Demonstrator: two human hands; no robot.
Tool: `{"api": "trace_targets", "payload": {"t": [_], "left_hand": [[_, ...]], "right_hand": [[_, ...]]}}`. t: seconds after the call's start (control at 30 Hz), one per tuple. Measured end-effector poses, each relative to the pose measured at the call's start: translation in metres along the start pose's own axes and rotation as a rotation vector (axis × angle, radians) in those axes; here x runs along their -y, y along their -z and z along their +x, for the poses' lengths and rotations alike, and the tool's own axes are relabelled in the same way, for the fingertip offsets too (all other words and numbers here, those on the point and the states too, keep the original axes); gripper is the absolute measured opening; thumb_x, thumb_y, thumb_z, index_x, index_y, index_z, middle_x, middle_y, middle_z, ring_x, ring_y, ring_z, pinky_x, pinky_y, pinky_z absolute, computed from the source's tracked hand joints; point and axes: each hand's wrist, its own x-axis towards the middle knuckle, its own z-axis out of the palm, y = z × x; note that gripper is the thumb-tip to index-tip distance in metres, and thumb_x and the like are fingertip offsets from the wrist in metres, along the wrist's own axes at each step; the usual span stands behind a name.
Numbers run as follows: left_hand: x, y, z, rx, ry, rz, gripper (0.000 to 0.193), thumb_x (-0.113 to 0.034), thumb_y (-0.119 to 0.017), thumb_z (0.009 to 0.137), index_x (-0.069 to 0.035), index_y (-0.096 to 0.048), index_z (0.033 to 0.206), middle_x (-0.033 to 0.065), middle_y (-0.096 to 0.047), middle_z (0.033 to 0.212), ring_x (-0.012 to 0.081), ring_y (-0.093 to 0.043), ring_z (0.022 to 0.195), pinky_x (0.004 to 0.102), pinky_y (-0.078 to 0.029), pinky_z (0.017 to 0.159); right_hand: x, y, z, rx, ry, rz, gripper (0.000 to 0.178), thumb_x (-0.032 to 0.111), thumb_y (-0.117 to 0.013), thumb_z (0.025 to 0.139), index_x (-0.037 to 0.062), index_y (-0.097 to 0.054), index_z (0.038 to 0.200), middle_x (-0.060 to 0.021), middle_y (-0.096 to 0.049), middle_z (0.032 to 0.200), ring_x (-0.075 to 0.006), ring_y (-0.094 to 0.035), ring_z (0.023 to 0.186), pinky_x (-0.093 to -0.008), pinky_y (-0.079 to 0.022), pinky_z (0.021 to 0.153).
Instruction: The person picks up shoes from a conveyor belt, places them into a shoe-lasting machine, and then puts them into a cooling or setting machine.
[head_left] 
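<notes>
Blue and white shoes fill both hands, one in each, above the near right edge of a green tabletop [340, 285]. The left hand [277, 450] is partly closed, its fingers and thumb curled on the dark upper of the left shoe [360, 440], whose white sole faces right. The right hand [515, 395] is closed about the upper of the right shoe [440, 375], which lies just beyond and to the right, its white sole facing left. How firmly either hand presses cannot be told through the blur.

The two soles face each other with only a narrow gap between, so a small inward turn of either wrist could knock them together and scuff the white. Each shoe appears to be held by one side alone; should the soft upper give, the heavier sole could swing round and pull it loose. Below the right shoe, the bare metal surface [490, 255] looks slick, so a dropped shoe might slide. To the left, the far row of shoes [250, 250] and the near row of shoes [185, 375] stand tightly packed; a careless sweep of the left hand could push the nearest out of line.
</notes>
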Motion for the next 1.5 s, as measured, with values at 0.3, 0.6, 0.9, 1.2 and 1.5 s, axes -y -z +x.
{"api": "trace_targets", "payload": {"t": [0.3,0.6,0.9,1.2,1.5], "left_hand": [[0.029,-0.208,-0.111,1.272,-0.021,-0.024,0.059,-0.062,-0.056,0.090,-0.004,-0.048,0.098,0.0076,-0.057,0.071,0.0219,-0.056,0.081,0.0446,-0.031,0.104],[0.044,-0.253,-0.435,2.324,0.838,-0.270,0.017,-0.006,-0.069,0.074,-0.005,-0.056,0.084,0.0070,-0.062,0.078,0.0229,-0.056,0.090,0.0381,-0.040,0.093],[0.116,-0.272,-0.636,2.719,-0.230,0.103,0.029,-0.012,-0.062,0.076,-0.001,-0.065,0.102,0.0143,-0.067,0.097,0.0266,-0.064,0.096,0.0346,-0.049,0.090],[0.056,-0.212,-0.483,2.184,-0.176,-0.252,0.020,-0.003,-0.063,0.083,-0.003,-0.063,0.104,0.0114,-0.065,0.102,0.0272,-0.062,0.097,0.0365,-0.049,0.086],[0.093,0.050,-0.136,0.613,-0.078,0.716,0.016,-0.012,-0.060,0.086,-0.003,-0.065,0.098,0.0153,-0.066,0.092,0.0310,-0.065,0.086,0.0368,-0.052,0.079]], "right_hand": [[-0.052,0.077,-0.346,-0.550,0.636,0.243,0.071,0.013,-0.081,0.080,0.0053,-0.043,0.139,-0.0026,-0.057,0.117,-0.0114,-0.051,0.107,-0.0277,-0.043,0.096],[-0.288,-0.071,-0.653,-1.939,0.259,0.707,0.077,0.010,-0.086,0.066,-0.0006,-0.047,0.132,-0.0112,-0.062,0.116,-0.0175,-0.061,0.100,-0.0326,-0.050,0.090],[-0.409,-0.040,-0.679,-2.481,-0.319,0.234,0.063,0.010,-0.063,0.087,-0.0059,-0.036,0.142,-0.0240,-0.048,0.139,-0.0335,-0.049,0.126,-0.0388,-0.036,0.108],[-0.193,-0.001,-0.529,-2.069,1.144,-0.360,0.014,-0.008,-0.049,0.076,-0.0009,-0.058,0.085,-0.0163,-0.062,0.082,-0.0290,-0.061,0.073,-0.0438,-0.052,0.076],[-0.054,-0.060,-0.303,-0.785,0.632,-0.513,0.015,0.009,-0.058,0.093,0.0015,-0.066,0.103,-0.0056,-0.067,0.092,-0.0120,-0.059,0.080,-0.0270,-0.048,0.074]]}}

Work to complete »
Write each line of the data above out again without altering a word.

Written reply »
Demonstrator: two human hands; no robot.
Tool: `{"api": "trace_targets", "payload": {"t": [_], "left_hand": [[_, ...]], "right_hand": [[_, ...]]}}`. t: seconds after the call's start (control at 30 Hz), one per tuple. Measured end-effector poses, each relative to the pose measured at the call's start: translation in metres along the start pose's own axes and rotation as a rotation vector (axis × angle, radians) in those axes; here x runs along their -y, y along their -z and z along their +x, for the poses' lengths and rotations alike, and the tool's own axes are relabelled in the same way, for the fingertip offsets too (all other words and numbers here, those on the point and the states too, keep the original axes); gripper is the absolute measured opening; thumb_x, thumb_y, thumb_z, index_x, index_y, index_z, middle_x, middle_y, middle_z, ring_x, ring_y, ring_z, pinky_x, pinky_y, pinky_z absolute, computed from the source's tracked hand joints; point and axes: each hand's wrist, its own x-axis towards the middle knuckle, its own z-axis out of the palm, y = z × x; note that gripper is the thumb-tip to index-tip distance in metres, and thumb_x and the like are fingertip offsets from the wrist in metres, along the wrist's own axes at each step; the usual span stands behind a name.
Numbers run as follows: left_hand: x, y, z, rx, ry, rz, gripper (0.000 to 0.193), thumb_x (-0.113 to 0.034), thumb_y (-0.119 to 0.017), thumb_z (0.009 to 0.137), index_x (-0.069 to 0.035), index_y (-0.096 to 0.048), index_z (0.033 to 0.206), middle_x (-0.033 to 0.065), middle_y (-0.096 to 0.047), middle_z (0.033 to 0.212), ring_x (-0.012 to 0.081), ring_y (-0.093 to 0.043), ring_z (0.022 to 0.195), pinky_x (0.004 to 0.102), pinky_y (-0.078 to 0.029), pinky_z (0.017 to 0.159); right_hand: x, y, z, rx, ry, rz, gripper (0.000 to 0.178), thumb_x (-0.032 to 0.111), thumb_y (-0.117 to 0.013), thumb_z (0.025 to 0.139), index_x (-0.037 to 0.062), index_y (-0.097 to 0.054), index_z (0.038 to 0.200), middle_x (-0.060 to 0.021), middle_y (-0.096 to 0.049), middle_z (0.032 to 0.200), ring_x (-0.075 to 0.006), ring_y (-0.094 to 0.035), ring_z (0.023 to 0.186), pinky_x (-0.093 to -0.008), pinky_y (-0.079 to 0.022), pinky_z (0.021 to 0.153).
Instruction: The person picks up shoes from a conveyor belt, places them into a shoe-lasting machine, and then puts them into a cooling or setting machine.
[head_left] 
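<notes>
Blue and white shoes fill both hands, one in each, above the near right edge of a green tabletop [340, 285]. The left hand [277, 450] is partly closed, its fingers and thumb curled on the dark upper of the left shoe [360, 440], whose white sole faces right. The right hand [515, 395] is closed about the upper of the right shoe [440, 375], which lies just beyond and to the right, its white sole facing left. How firmly either hand presses cannot be told through the blur.

The two soles face each other with only a narrow gap between, so a small inward turn of either wrist could knock them together and scuff the white. Each shoe appears to be held by one side alone; should the soft upper give, the heavier sole could swing round and pull it loose. Below the right shoe, the bare metal surface [490, 255] looks slick, so a dropped shoe might slide. To the left, the far row of shoes [250, 250] and the near row of shoes [185, 375] stand tightly packed; a careless sweep of the left hand could push the nearest out of line.
</notes>
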Motion for the next 1.5 s, as measured, with values at 0.3, 0.6, 0.9, 1.2 and 1.5 s, axes -y -z +x.
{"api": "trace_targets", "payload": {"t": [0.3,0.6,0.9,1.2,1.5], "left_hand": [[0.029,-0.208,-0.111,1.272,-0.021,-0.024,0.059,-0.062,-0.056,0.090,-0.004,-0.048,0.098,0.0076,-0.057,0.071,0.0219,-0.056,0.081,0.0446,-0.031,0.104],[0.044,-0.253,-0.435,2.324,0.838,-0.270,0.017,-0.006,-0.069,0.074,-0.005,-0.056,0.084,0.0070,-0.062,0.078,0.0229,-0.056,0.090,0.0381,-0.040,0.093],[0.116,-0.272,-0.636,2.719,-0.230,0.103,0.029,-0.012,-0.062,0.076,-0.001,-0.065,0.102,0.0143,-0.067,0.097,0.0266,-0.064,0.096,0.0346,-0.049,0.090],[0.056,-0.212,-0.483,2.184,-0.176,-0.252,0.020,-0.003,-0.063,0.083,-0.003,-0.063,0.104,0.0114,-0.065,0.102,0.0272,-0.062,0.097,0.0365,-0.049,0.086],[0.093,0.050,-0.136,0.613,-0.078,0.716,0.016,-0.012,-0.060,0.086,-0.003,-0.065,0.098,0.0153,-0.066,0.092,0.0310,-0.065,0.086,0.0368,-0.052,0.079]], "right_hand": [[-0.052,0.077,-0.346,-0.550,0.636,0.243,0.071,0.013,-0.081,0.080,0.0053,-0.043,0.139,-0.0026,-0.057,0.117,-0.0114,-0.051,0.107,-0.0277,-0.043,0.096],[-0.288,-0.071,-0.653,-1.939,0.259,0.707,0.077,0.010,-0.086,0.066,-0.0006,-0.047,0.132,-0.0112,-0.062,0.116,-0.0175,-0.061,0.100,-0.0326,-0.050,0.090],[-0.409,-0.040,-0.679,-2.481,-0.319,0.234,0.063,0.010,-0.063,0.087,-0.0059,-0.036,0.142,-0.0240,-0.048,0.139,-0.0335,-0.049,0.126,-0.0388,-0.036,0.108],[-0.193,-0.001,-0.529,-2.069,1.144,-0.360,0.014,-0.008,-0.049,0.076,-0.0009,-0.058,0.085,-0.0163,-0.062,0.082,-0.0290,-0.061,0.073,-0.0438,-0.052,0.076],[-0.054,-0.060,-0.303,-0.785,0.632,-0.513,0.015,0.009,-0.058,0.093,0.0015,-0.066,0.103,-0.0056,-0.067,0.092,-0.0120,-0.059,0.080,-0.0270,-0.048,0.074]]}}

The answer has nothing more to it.